São essas as mentiras postas a correr, nas escolas, pela rua, nos espíritos menos atentos.
As histórias tremendas dos reis irancundos, cercados de concubinas e de um luxo roubado ao pouco que restava à subsistência do povo. Da tropa pronta a espezinhar quem ousasse reclamar o pão a que os filhos dos pobres tinham direito. E da Nobreza, que é como quem diz, da luxúria, da intriga e da depravação. Em tempos de centenário da nossa velha Ilda, tais são as intrujices que correm por aí, na blogosfera, nos jornais, em conferências de alguns insígnes "democratas".
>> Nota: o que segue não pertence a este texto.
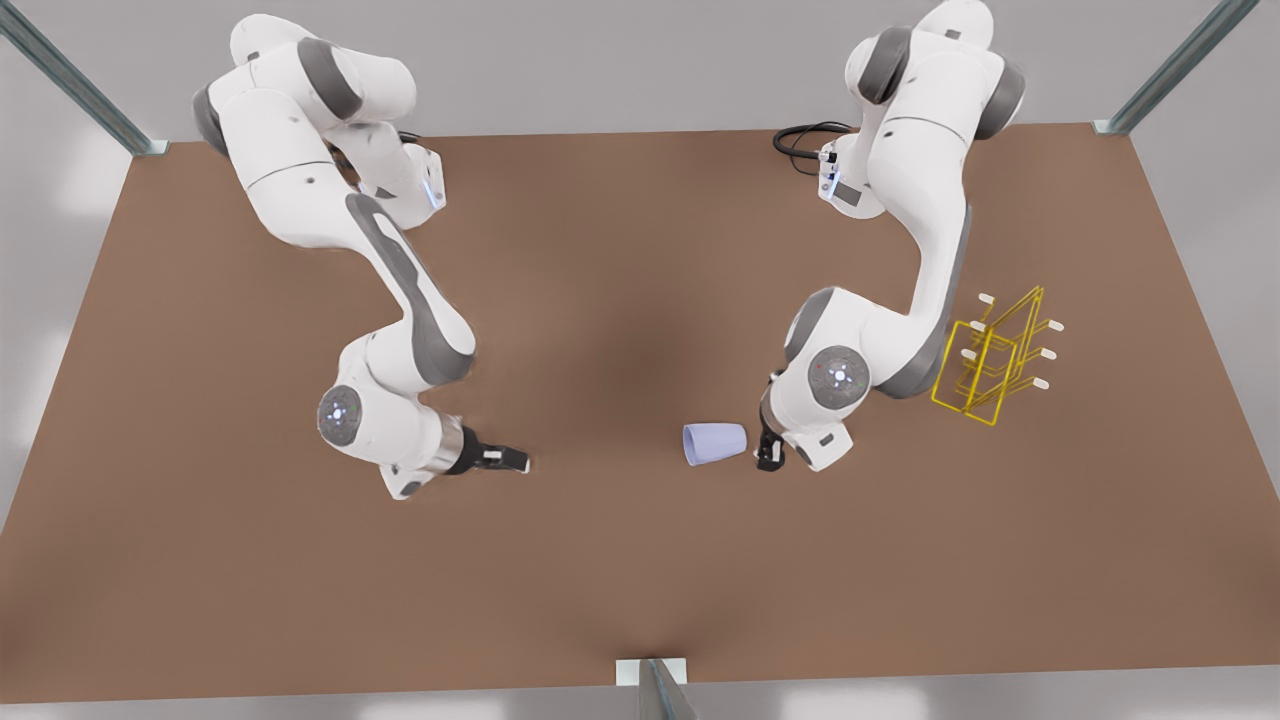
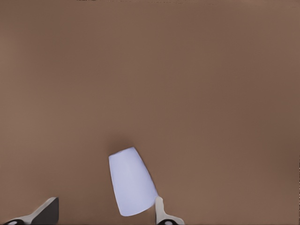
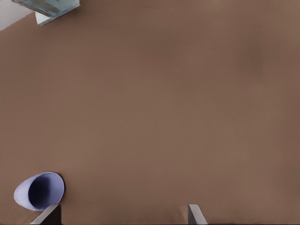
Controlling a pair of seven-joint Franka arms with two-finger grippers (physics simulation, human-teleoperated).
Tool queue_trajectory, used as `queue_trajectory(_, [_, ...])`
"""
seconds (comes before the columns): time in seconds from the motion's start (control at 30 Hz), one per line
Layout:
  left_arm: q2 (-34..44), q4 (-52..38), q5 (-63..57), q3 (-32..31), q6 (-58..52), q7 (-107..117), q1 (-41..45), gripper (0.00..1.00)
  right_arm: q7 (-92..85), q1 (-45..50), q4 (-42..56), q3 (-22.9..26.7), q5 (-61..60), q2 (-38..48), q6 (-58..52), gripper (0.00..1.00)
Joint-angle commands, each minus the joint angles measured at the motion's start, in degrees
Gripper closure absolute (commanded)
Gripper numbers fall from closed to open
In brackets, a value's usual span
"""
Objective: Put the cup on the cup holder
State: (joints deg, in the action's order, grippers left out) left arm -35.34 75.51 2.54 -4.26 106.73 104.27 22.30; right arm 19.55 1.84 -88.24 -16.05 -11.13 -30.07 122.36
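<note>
**Left arm.** The arm on the front view's right is the left arm (its wrist view has the cup directly at its fingers). It reaches forward from its base, bends sharply at the elbow, and the wrist is brought low over the counter. The left pincer points down at the counter. Its fingers are spread wide and grip nothing. In the left wrist view the cup lies in the gap nearer one finger. That finger appears to touch the cup wall, though contact cannot be confirmed. The other finger stands well apart from the cup.

**Right arm.** The arm on the front view's left is folded in a similar low pose, with the forearm angled down and the wrist near the counter. The right pincer points toward the front view's right, in the direction of the cup, and is well apart from it. Its fingers are spread in the right wrist view and it is empty.

**Cup.** The cup lies on its side on the counter between the two pincers, just beside the left one. Its open mouth faces the right pincer.

**Cup holder.** The cup holder stands upright on the counter beyond the left arm's elbow, apart from the cup.
</note>
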Motion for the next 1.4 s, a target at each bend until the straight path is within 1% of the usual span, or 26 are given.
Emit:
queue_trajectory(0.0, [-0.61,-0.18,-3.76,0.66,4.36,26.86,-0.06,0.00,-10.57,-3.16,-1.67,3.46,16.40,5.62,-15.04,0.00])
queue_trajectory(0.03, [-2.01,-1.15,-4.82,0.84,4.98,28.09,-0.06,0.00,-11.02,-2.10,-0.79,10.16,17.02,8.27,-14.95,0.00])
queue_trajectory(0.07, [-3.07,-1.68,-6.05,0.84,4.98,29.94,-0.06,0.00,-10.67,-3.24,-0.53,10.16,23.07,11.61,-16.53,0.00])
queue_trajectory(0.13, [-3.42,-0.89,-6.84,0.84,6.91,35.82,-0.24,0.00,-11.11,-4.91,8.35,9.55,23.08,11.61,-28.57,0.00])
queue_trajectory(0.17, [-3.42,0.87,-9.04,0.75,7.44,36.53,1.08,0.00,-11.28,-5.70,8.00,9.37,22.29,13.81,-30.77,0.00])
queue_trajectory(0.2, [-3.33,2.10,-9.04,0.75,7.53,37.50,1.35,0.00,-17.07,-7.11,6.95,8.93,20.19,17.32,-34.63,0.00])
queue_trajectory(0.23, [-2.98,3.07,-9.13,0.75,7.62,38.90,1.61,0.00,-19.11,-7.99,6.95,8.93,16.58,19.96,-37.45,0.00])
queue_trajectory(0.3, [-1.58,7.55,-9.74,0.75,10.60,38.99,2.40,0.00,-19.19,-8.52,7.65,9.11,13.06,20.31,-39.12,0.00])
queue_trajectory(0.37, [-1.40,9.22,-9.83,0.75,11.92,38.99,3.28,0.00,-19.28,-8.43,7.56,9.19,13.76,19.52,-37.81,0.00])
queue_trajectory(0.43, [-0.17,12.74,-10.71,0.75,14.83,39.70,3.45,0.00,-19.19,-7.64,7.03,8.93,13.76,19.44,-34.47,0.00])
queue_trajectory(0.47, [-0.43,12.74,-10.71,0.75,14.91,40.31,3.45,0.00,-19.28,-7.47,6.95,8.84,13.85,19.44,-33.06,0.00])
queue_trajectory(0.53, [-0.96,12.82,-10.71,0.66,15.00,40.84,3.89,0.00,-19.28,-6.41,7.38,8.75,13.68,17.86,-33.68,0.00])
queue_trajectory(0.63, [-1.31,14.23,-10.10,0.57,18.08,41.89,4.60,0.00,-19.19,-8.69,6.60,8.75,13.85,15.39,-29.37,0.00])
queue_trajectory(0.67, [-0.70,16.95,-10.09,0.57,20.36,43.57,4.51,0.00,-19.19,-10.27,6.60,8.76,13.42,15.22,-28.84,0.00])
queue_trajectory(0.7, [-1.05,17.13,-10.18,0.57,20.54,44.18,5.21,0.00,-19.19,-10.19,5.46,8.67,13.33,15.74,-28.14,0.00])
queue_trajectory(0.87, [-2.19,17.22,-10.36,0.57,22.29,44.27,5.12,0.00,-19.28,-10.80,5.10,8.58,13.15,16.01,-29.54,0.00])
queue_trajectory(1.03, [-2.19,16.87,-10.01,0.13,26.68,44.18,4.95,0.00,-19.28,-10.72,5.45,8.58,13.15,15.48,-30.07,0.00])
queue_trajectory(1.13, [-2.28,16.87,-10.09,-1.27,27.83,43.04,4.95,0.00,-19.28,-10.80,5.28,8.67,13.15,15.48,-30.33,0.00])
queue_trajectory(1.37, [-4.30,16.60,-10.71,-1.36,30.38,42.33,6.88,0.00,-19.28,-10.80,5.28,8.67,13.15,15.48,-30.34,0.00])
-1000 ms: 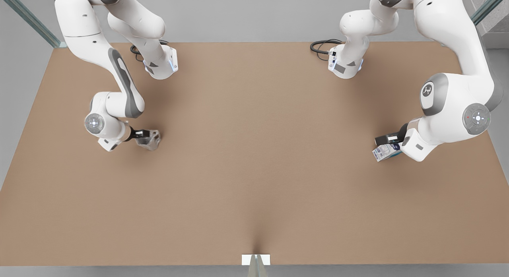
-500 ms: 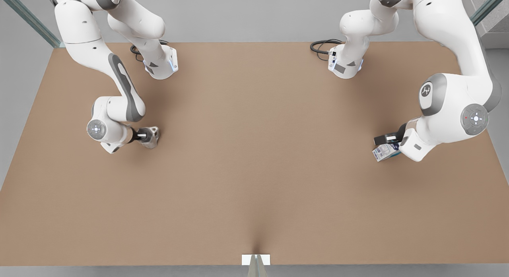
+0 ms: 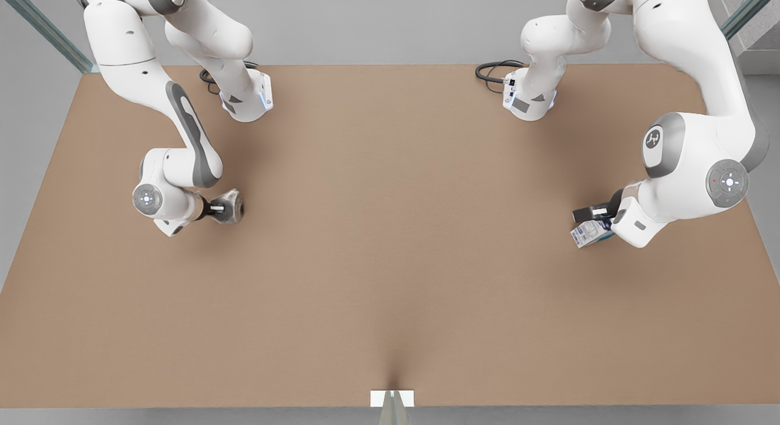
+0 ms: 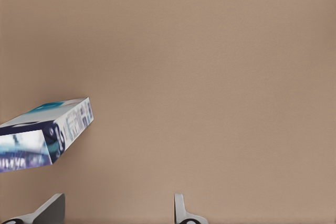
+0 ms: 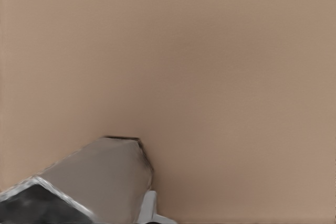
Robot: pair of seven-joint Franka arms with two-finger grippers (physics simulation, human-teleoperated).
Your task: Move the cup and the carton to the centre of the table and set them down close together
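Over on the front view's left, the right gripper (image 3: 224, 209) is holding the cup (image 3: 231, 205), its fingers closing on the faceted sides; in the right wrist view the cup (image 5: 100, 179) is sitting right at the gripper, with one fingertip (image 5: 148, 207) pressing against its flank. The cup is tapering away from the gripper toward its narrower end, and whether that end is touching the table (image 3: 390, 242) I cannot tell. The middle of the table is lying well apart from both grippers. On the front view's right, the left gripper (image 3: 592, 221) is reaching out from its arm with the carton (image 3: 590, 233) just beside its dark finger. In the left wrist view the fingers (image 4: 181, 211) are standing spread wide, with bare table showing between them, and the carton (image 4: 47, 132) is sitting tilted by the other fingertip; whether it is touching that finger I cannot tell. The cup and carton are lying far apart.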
Há pouco dei com este texto de Raul Brandão (in «Vale de Josafat», 1933), que não consta fosse esclavagista e expressa os desabafos do Autor com os seus próprios leitores. Ora vejam, senhores iluminado-republicanos e éticos:
«A vida modificou-se nos últimos vinte anos (...). Ninguém pensa hoje como ontem (...) Eu sou do tempo em que ser rico não era uma afronta para os pobres. (...) hoje só se é pobre com desespero. Na provincia que conheço, as palavras senhorio e fidalgo tinham quase a mesma significação. Muitos senhorios viviam com os caseiros e quase como eles. Estou a ver daqui as casas antigas que mal se distinguem das da lavoura - as mesmas pedras denegridas, as mesmas janelas sem vidros o mesmo lar enfumado, o mesmo celeiro escuro para guardar o pão.
As classes não estavam tão divididas. Hoje o rico desconhece o pobre (...). O que se acentua na vida actual é o egoísmo e a febre de gozar. (...)
Só uma directriz se marca cada vez mais fundo - enriquecer e gozar. Enriquecer seja como for e gastar à larga, venha de onde vier. (...)
Todos caminhamos com febre - a febre de quem não confia no dia de amanhã. O dia de amanhã talvez não exista; o que existe são as grandes oligarquias políticas, económicas e finaceiras; os grandes negócios, as grandes casas bancárias (...)
De resto, o exemplo vem de cima, vem das classes chamadas superiores, que enriqueceram sabe Deus como. (...)
Pede-se um governo, um plano, uma força - homens implorando aos manequins que os salvem! São os políticos muitas vezes que pregam contra o jogo no parlamento que vão à noite deitar os dados na roleta. (...) aquele médico de provincia pobre, e com uma família pobre, ganha hoje (1920) sessenta contos por ano como comissário do governo em qualquer banco. O filho deste republicano histórico fez uma fortuna nas colónias, de tal maneira escandalosa que não pode lá voltar. Apontam-se a dedo políticos que ganharam muitas centenas de contos com negócios de arroz e de açucar. (...)
Aqui há tempos, as galerias atiraram moedas de cobre sobre os deputados, gritando-lhes: - Parasitas! parasitas! (...)
Tenho uma certa pena, uma certa saudade do passado, mas caminho com decisão para o futuro. Tu e eu, leitor, reclamamos a hora tremenda do juizo final».
Estou a pensar em pedir ao Dr. António Reis e aos outros matemáticos do GOL que, de esquadro e compasso na mão, me dêem uma ajuda nestes meus cálculos. Sou fraco em contas, mas um texto publicado em 1933 com memórias de 20 anos antes, leva-nos no tempo até 1913... Não, não sou eu - quem se enganou foi Raul Brandão. Ou, quando muito, de 1913 para 2010 nada mudou. Cuidado, República - está para chegar a "hora tremenda do juizo final".